Problem details: All lines in the material with the string "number" should be listed.

Material shown:

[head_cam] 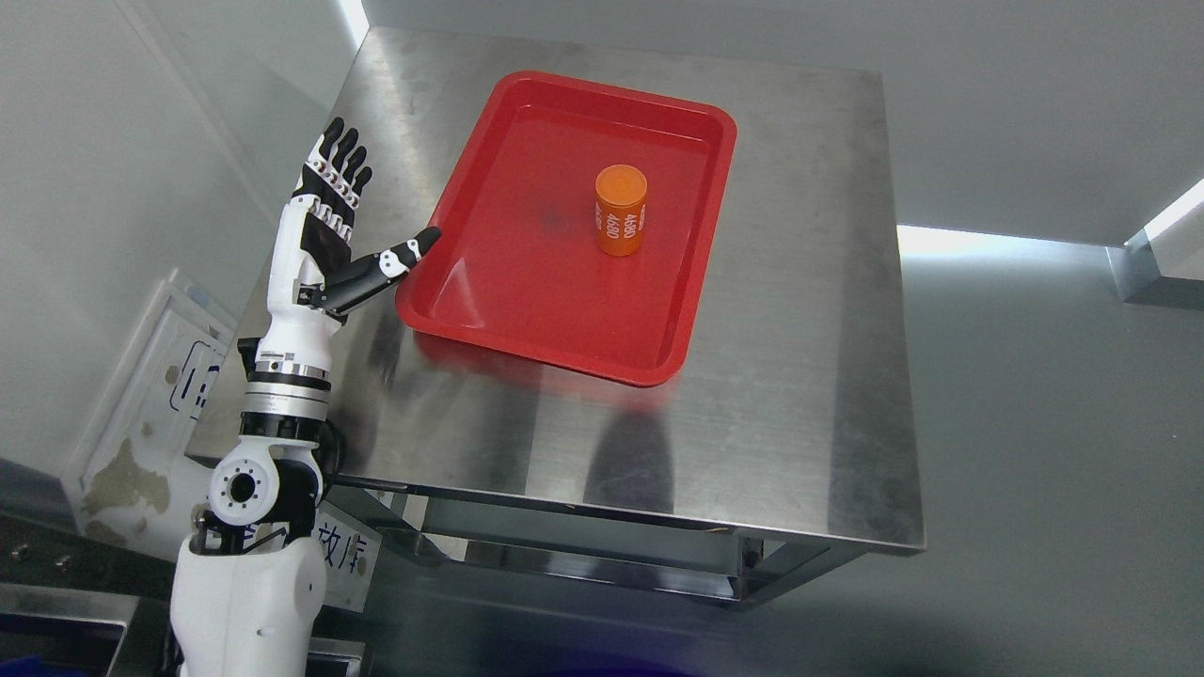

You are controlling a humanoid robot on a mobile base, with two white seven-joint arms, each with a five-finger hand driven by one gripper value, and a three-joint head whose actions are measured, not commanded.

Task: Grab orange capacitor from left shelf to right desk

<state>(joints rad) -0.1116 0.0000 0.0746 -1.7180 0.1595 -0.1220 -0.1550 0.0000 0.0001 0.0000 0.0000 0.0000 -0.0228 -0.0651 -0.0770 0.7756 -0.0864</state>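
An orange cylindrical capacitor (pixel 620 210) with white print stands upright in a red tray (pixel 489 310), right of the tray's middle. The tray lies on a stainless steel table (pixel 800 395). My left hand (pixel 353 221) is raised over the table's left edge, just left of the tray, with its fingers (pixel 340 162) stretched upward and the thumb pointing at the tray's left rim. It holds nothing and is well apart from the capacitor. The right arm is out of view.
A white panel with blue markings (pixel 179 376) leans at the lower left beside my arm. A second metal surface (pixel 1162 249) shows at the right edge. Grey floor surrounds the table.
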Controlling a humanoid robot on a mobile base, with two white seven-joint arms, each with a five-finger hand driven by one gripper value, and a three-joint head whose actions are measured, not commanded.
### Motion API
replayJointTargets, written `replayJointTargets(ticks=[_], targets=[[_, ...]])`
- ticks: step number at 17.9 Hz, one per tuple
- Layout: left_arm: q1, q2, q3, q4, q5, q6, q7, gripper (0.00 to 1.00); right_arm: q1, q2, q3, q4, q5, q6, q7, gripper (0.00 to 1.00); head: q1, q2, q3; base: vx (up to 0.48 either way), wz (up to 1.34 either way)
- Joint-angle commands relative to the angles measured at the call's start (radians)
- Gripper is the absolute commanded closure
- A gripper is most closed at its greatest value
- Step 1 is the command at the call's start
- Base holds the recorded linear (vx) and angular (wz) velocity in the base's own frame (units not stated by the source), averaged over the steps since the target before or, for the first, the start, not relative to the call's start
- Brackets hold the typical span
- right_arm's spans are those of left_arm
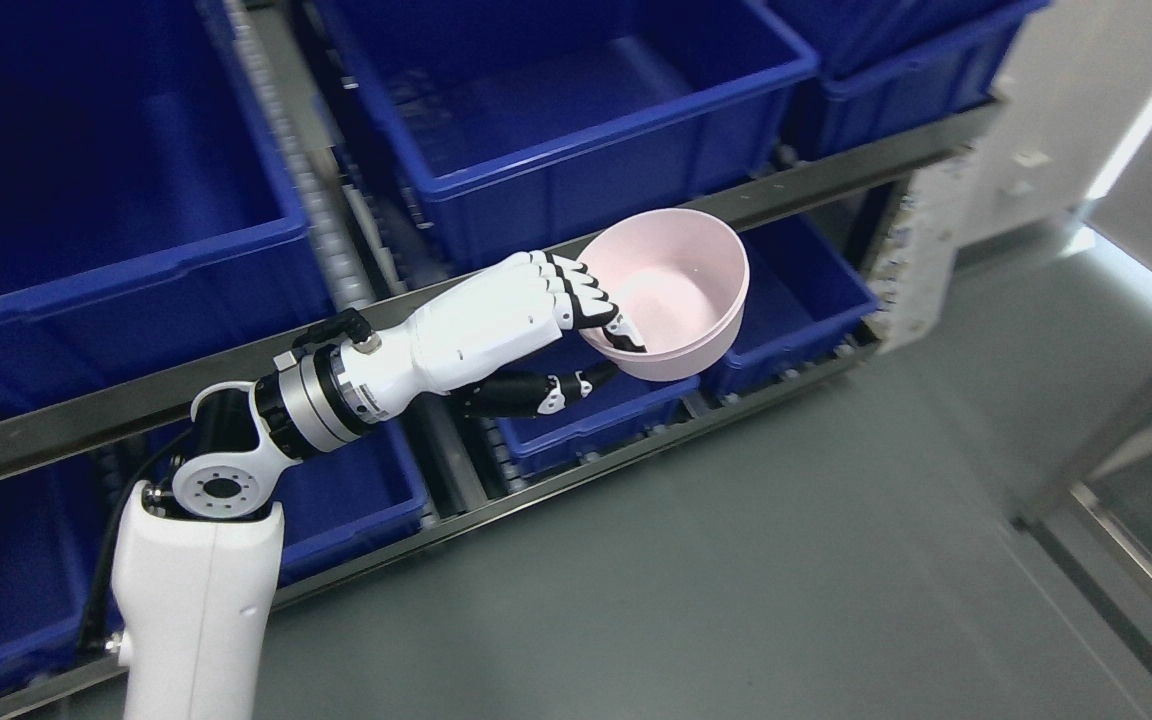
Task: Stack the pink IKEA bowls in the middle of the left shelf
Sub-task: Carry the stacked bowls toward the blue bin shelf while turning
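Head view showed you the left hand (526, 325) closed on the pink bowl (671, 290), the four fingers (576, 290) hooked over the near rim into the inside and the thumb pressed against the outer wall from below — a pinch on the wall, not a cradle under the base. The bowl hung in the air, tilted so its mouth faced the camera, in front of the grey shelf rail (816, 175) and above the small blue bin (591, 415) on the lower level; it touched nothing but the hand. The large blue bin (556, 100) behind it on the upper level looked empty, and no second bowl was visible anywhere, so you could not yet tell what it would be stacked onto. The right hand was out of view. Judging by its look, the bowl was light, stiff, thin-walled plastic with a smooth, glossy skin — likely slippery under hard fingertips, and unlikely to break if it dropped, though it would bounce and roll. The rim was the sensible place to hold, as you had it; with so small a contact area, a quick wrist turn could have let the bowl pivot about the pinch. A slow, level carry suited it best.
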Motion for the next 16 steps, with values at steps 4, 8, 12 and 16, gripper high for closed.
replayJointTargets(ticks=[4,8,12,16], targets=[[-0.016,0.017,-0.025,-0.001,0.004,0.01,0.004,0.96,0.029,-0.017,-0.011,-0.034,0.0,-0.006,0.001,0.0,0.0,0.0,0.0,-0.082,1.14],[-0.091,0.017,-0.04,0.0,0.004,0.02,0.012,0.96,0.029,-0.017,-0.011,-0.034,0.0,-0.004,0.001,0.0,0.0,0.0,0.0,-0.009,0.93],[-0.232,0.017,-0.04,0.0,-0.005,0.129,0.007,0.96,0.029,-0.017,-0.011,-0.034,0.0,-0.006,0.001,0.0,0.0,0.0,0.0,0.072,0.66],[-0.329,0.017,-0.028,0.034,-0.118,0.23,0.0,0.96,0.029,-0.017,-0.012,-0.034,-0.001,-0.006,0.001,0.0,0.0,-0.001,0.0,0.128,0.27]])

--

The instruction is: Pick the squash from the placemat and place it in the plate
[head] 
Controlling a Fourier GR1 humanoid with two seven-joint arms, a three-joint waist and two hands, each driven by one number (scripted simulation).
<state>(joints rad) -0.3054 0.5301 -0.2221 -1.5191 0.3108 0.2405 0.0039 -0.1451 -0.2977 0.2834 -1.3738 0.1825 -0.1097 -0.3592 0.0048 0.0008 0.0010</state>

Expected answer:
- ticks: step number at 17.9 Hz, one per tuple
Controlling a Fourier GR1 humanoid with two seven-joint arms, a three-joint waist and two hands, each driven by one number (scripted simulation).

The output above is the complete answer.